Williams applied for a teaching job at SRJC after the events of September 11, 2001; she witnessed the World Trade Center towers collapse while in New York City. She originally planned to teach for only three years but stayed after giving birth to her son William Duncan.

During Williams’ younger years her interest in physics was steeped in her intense interest in the metaphysical and philosophical aspects of studying it. Now she says she focuses on the practical application of science and technology in “fixing the messes we’ve done.” As with her younger days, political activism drives her actions and paints her view of how science should be used.

“We have a catastrophe in our hands,” Williams says regarding environmental degradation, nuclear power and the militarization of space. “How can I use my knowledge and my ability as an educator and entertainer to try to empower people to have some scientific literacy?”

Scientific literacy is the cause behind Williams’ career as a physics instructor and her artistic endeavors. She says that with the fast-evolving technologies of modern society, there’s not much understanding among the people about the fundamentals of science, and that they are being made to believe that only scientists have any say or where technology is heading or how it is being used.
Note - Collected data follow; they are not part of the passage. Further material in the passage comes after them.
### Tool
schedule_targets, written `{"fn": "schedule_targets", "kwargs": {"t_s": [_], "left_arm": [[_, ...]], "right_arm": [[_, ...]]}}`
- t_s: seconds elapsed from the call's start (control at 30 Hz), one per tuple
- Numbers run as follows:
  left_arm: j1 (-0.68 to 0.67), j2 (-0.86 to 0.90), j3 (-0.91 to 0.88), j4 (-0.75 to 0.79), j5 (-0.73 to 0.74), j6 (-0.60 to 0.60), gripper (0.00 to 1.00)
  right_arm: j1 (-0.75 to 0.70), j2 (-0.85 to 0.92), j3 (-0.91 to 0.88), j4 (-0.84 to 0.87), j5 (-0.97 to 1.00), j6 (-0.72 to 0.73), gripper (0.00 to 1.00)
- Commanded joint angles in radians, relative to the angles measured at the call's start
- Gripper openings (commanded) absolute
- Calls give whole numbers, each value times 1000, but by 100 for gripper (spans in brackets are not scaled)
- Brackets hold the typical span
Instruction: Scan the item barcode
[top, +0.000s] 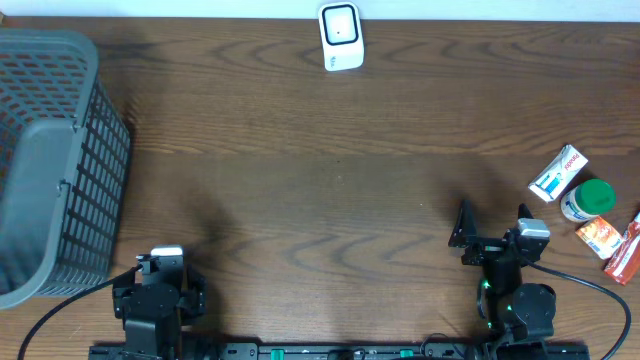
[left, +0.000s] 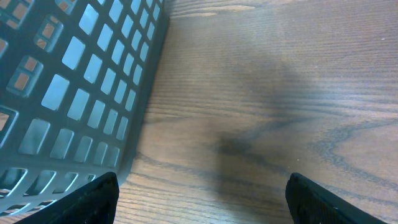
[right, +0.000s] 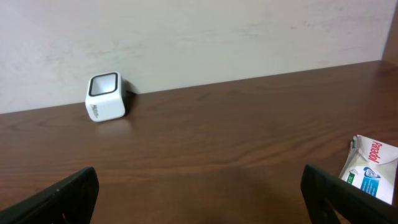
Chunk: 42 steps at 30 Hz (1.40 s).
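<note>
The white barcode scanner (top: 341, 37) stands at the table's far edge, and shows small at the left of the right wrist view (right: 106, 98). The items lie in a cluster at the right: a white and blue box (top: 557, 173) (right: 371, 168), a green-lidded jar (top: 588, 199), an orange packet (top: 599, 237) and a red packet (top: 626, 252). My right gripper (top: 493, 225) (right: 199, 186) is open over bare wood, just left of that cluster. My left gripper (top: 160, 268) (left: 202, 190) is open at the near left, empty, beside the basket.
A large grey mesh basket (top: 50, 165) (left: 68, 81) fills the left side of the table, its wall close to my left fingers. A black cable (top: 590, 282) trails from the right arm toward the table's right edge.
</note>
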<state>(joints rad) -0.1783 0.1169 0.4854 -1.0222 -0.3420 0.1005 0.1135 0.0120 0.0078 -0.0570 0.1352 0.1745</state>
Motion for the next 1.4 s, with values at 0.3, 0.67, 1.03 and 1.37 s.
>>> {"fn": "schedule_targets", "kwargs": {"t_s": [0.3,0.67,1.03,1.37], "left_arm": [[26,-2,-13,433,251,-14,86],[91,-76,-261,765,339,-111,86],[117,-115,-386,910,339,-134,86],[145,-115,-482,972,322,-190,86]], "right_arm": [[-1,-7,-2,-2,6,-11,99],[-1,-7,-2,-2,6,-11,99],[-1,-7,-2,-2,6,-11,99],[-1,-7,-2,-2,6,-11,99]]}}
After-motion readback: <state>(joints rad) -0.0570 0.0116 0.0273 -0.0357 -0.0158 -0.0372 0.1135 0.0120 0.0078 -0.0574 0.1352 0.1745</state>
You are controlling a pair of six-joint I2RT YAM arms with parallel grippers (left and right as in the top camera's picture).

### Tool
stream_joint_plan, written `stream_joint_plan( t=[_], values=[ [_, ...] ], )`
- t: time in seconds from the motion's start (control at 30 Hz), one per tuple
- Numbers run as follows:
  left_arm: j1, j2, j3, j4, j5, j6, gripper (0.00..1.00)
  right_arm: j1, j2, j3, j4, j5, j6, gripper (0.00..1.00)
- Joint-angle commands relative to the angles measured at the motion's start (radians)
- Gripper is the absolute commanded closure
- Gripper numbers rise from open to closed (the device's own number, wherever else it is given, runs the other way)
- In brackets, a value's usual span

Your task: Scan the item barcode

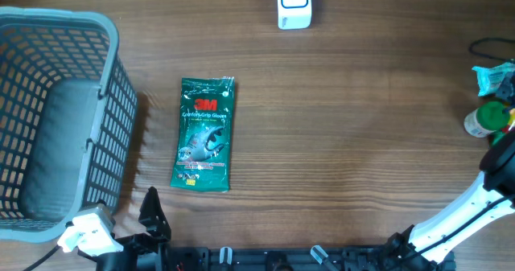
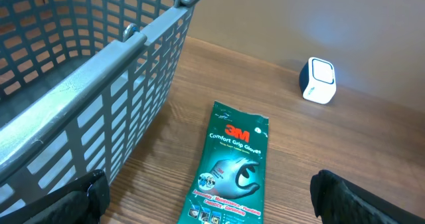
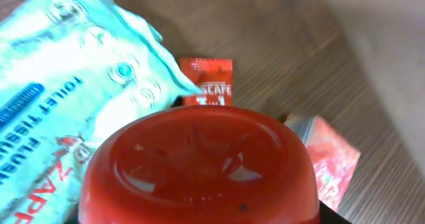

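Note:
A green 3M gloves packet (image 1: 205, 134) lies flat on the wooden table, label up; in the left wrist view the packet (image 2: 229, 164) sits straight ahead. My left gripper (image 1: 151, 215) hovers just short of its near end, open, with the black fingers (image 2: 85, 196) wide on either side and nothing between them. The white scanner (image 1: 294, 4) stands at the far edge, also seen as a white and blue scanner (image 2: 319, 81). A red round cap (image 3: 199, 164) fills the right wrist view right at the jaws and hides the fingers. My right gripper (image 1: 503, 146) is at the right edge.
A grey slatted basket (image 1: 109, 102) stands at the left, close beside my left gripper. At the right edge lie a teal tissue pack (image 3: 66, 91), a red sachet (image 3: 209, 81), a red-patterned packet (image 3: 332, 157) and a green-topped bottle (image 1: 485, 117).

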Motion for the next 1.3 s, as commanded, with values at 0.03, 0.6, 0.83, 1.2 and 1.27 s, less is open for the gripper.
stream_joint_plan(
  t=[0.03,0.6,0.83,1.2,1.27],
  values=[
    [-0.004,-0.003,0.001,0.003,-0.003,-0.006,0.0,-0.005,-0.016,0.061,-0.034,-0.007,0.163,0.0],
    [-0.004,-0.003,0.001,0.003,-0.003,-0.006,0.0,0.288,-0.471,0.16,-0.239,-1.286,0.427,0.0],
    [-0.004,-0.003,0.001,0.003,-0.003,-0.006,0.0,0.813,-0.45,0.113,-0.443,-0.898,0.517,0.0],
    [-0.004,-0.003,0.001,0.003,-0.003,-0.006,0.0,1.368,-0.116,0.013,-0.381,-0.555,0.621,0.05],
    [-0.004,-0.003,0.001,0.003,-0.003,-0.006,0.0,1.407,-0.077,0.013,-0.372,-0.558,0.664,0.05]
  ],
)
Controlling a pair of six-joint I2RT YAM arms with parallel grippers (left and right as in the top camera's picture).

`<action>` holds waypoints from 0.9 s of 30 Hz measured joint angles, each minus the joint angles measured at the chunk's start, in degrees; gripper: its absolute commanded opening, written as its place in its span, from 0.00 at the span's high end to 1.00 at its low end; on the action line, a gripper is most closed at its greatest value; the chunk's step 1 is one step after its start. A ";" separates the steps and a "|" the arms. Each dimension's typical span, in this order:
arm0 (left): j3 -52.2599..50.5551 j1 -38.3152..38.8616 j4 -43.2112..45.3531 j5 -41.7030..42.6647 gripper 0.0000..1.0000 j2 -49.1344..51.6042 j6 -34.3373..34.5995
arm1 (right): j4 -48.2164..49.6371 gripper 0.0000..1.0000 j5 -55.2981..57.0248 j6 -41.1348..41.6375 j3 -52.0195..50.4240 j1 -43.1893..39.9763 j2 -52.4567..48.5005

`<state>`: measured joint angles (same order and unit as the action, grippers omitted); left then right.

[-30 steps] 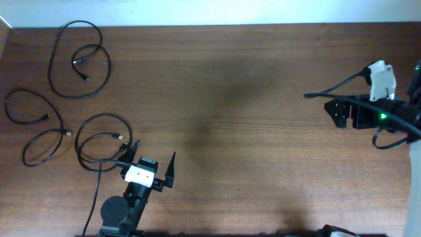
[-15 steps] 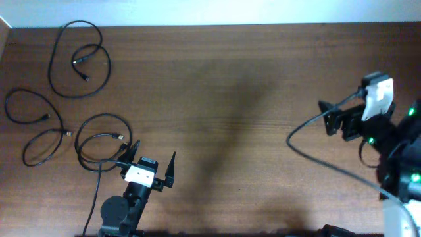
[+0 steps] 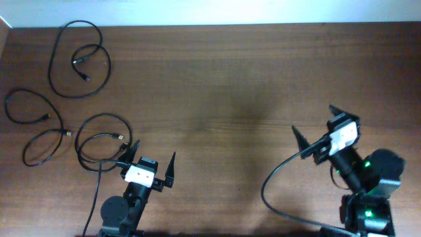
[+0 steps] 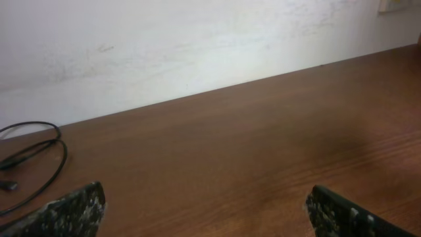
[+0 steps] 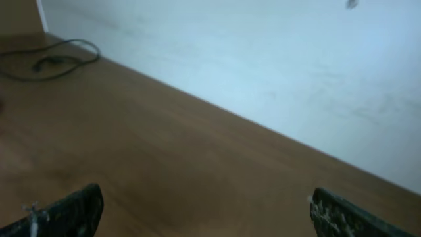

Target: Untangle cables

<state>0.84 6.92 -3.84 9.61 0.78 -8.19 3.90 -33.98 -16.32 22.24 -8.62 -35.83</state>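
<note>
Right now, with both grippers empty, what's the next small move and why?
Probably none beyond parking: I would ease the left gripper back from the nearest cable. Overhead, it, the middle cable and the far cable lie as separate loops, none visibly crossing another, and the right gripper is open and empty too.

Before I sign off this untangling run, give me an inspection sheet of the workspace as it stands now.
Surface: brown wooden table, no spills seen.
Job's things: three thin black cords lying apart: far cord, middle cord, near cord; none held.
Clutter: nothing seen.
Hands: left hand open, empty; right hand open, empty.
Cables: thick black arm cable arcs over the table beside the right hand.
Surroundings: white wall behind the table.
</note>
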 measured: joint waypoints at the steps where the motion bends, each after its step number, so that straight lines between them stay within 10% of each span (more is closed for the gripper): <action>1: 0.00 0.00 0.00 0.00 0.01 0.02 0.00 | 0.20 0.01 0.55 0.00 -1.44 0.57 1.05; 27: 0.00 0.00 0.00 0.00 0.01 0.02 0.00 | 1.88 0.01 6.73 7.15 -21.64 2.51 23.65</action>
<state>0.84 6.92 -3.84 9.61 0.80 -8.19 5.78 -27.24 -9.17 0.60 -6.11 -12.19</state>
“You just give your power away and democracy fails,” Williams says about the dangers of a public that left out in the dark about technology, and the importance of being “empowered in our scientific culture.”

As an SRJC instructor, Williams says she is a firm believer in what she calls “The Mission” of community colleges: to remediate people who were not getting what they needed in high school, or with adults who decide to go back and make better lives for themselves through education.
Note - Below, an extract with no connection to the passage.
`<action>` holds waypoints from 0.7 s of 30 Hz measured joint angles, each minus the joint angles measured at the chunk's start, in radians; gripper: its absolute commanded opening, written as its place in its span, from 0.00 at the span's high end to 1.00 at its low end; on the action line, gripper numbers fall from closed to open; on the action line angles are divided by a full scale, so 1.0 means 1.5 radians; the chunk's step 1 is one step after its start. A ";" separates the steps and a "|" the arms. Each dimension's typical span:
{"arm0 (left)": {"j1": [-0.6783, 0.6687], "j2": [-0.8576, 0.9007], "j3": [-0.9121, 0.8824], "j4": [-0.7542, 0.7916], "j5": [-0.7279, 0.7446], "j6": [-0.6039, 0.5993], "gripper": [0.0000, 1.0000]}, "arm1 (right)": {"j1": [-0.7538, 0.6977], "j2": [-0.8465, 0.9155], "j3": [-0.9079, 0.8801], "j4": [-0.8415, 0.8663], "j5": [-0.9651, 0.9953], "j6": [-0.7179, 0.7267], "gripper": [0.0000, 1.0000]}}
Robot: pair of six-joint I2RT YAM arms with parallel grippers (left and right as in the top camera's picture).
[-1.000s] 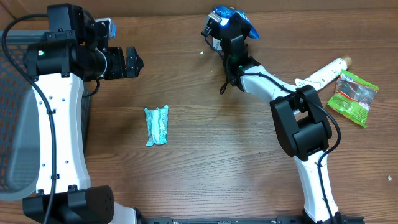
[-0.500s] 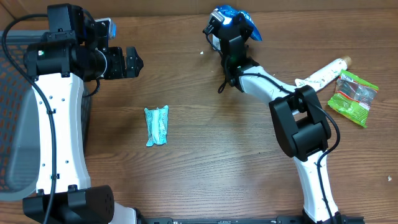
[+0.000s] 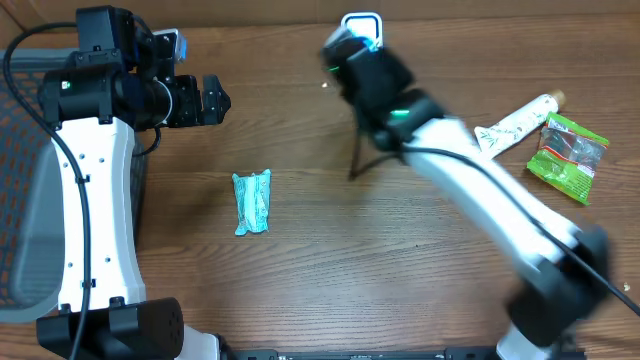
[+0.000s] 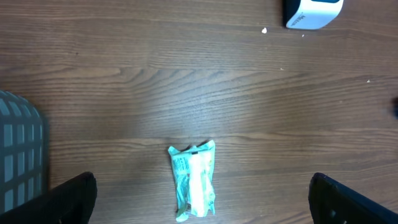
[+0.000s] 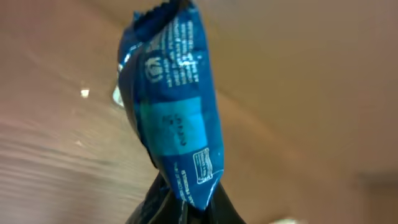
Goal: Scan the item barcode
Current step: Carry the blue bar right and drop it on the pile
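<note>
Though the right arm (image 3: pixel 480 200) is smeared with blur in the overhead view, its wrist camera gives a clear answer: the right jaws are closed on the lower end of a blue packet (image 5: pixel 177 118). The packet stands up from them, tilted a little, with its crimped edge at the top of the picture. A small white barcode (image 5: pixel 204 167) shows on the packet's lower right, just above the grip and below a lighter blue panel. From overhead the packet itself cannot be made out — the arm's dark wrist covers that spot, at the far edge of the worktop (image 3: pixel 320 260), just near of a white scanner (image 3: pixel 362 20).

The left arm (image 3: pixel 95 200) reaches over the far left of the worktop, and the left jaws are spread wide open, holding nothing. Their 2 dark fingertips (image 4: pixel 74 202) frame the bottom corners of the left wrist view. Between them in that view lies a teal packet (image 3: pixel 252 202), flat on the wood and well apart from both arms. A grey mesh basket (image 3: pixel 20 200) sits at the left edge. On the right lie 2 more things — a white tube (image 3: pixel 515 122) and, just beside its right end, a green packet (image 3: pixel 568 155).
</note>
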 measured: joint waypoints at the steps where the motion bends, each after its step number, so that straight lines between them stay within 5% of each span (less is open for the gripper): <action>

“For people like me, if there wasn’t a community college I would have never gone to college. Ever,” Williams says. “It’s an opportunity for people to achieve their dreams where they never thought they would be able to before. And as corny as it sounds I really believe it.”

Williams’ role of scientist-entertainer has garnered her fans within the scientific community. She had performed for many tech giants such as Adobe and Google, and even at the CERN (European Organization for Nuclear Research) in Switzerland. But she is particularly proud with the fact that she made a fan out of renowned theoretical physicist Kip Thorne. It was Thorne who later took her in the direction of another world-renowned theoretical physicist.

“I just performed for Stephen Hawking,” Williams says (albeit somewhat nonchalantly) about her performance at the physicist’s private party. “That was pretty good.”

As for Cosmic Cabaret: “It makes science fun and approachable,” Williams says. “When you have somebody who is breaking the stereotype of what a scientist looks, sounds and talk like, then people identify with it more. That is a door that invites them into thinking that they have access to this kind of knowledge.”